Is there a correlation between the movement of Earth’s magnetic poles and seismic activity? Geophysical research over recent decades has led scientists to conclude there is a connection between earthquakes and processes occurring within the Earth’s core. Our planet’s core is a system that synchronizes and stabilizes all processes within the Earth’s crust and on its surface. It plays a key role in tectonic plate dynamics, climate change, and the formation of our planet’s electromagnetic characteristics.
For a long time, the Earth’s core rotation remained constant, but several decades ago, the situation changed. Beginning in 1995, changes in Earth’s movement and its magnetic field began to occur. Observations include:
- Anomalous acceleration of the North Magnetic Pole’s drift at a rate four times faster than normal. Simultaneously, the magnetic field is weakening ten times faster than previously observed.
- The planet’s axis of rotation is changing direction and moving 17 times faster.
- The Earth’s rotation is accelerating at an unprecedented rate, following a step-like pattern. The Earth accelerates, then decelerates, and in the next phase, the rotation speed increases even further.
Along with these changes, powerful neutrino emissions are emerging from the core, and observations from space of the center of mass show a displacement of the Earth’s core towards the Taymyr Peninsula. In 1998, seismic stations in Europe recorded an increase in the centrifugal force and gravity of our planet. Laser ranging systems from space have determined that the Earth is expanding rapidly in the equatorial zone, although until the last century, the trend was the opposite.

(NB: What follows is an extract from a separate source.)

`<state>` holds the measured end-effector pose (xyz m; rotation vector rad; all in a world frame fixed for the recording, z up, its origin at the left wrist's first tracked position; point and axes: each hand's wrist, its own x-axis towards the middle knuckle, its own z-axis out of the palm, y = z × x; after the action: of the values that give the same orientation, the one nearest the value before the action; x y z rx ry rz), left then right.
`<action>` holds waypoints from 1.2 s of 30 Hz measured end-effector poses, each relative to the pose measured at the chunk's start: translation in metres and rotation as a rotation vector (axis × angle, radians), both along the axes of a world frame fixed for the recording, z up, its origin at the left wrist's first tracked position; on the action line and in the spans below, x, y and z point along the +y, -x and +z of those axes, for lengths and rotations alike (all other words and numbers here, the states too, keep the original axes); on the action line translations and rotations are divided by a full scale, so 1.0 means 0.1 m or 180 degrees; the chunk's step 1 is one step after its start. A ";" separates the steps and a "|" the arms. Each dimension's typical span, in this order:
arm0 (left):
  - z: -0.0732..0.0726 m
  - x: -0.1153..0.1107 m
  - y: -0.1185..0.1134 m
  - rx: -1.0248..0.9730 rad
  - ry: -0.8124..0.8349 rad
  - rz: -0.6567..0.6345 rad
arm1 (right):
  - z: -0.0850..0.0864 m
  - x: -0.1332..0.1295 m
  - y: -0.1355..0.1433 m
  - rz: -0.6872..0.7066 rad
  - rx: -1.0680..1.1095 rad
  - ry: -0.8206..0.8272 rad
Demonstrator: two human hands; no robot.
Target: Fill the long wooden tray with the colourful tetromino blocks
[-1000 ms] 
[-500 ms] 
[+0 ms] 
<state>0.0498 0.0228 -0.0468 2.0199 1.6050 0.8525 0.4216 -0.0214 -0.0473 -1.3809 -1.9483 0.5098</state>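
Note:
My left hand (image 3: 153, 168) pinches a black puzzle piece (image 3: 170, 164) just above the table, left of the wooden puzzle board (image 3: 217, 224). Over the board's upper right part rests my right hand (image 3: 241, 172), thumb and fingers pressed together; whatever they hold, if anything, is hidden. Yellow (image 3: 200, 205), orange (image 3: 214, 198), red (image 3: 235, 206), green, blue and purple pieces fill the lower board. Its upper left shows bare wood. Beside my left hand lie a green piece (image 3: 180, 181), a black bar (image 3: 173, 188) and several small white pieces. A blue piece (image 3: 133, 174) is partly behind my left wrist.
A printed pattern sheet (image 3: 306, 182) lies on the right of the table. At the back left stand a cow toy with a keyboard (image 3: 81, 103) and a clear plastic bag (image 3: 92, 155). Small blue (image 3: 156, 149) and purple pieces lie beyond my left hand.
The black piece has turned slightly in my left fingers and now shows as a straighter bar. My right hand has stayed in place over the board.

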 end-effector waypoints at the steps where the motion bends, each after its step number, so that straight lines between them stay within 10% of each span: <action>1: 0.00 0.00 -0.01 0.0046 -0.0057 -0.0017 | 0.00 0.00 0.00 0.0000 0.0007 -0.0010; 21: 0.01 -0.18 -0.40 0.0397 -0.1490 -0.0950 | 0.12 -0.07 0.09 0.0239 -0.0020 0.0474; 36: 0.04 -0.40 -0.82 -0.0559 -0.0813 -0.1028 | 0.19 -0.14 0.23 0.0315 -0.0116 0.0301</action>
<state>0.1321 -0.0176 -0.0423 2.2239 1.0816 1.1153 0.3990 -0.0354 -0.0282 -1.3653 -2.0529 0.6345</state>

Do the processes occurring in the Earth’s interior affect the level of seismic activity? And is it possible, under these circumstances, to make accurate earthquake predictions to maintain the stability of economies and populations located in seismic risk zones?
Earth’s Core Dynamics and Anomalous Seismic Activity
The acceleration of Earth’s rotation and the increase in centrifugal force are causing magma chambers to rise closer to the surface. This has increased geothermal heat flows, heated the base of tectonic platforms, and led to a rise in the number of earthquakes over the past two decades. As a result, new faults and fissures are forming, through which surface water is seeping into the Earth’s interior. The anomalous seismic activity observed in recent years is manifested in:
- An increase in the number, energy, magnitude, and hypocentral depth of earthquakes.
- Increased seismic activity on the ocean floor in the mid-ocean ridge regions, associated with the expansion of the planet due to rising magma.
- A high probability of approaching mega-earthquakes with magnitudes exceeding 9.5 on the Richter scale.
The shift in the Earth’s center of mass has been the primary factor disrupting the system’s equilibrium. This event has led to a dissonance between the Earth’s outer and inner layers, causing an increase in many natural disasters. In recent years, there has been an increase in earthquakes, volcanic eruptions, tsunamis, hurricanes, and other events.
The Influence of Climate on Earth’s Geological Stability
Changes in our planet’s magnetic field affect not only its internal structures but also its outer layers. Rising magma and volcanic activity lead to an increase in global temperature, which, in turn, affects the overall climate. Melting glaciers, rising sea levels, and an increase in extreme weather events destabilize tectonic plates and lead to additional earthquake risks.
Climate change leads to an uneven distribution of ice and water load on the Earth’s surface. Therefore, active tectonic zones may experience more frequent fault movements, leading to new earthquakes due to rapidly changing seismic conditions. Based on observations in the Sangre de Cristo Mountains of the Rockies, American scientists have concluded that fault shifts in areas freed from ice occur five times faster than when the peaks were covered by glaciers. Comparing the frequency of earthquakes in different geological epochs, it has been concluded that the seismic activity of the Rocky Mountains has become significantly higher in recent years.
Rising sea levels and changes in water temperature increase the overall mass of the oceans and, consequently, the forces acting on underwater tectonic plates. Seismic risks increase due to the danger of tsunamis, and coastal regions will become increasingly vulnerable as water levels rise. Storms, intense rains, or floods also affect seismic activity. For example, in 2020, during Hurricane Alex, a record rainfall of almost 600 millimeters in 24 hours in Mercantour, France, affected the region’s soil stability. Over the next three months, the monitoring system recorded about 200 mini-earthquakes with magnitudes of 2-2.5.
Scientists have not yet found answers to all the questions posed. However, it is evident that the extreme changes occurring in our planet’s core, primarily affecting its climate and geological stability, will lead to increased seismic risks in the coming years.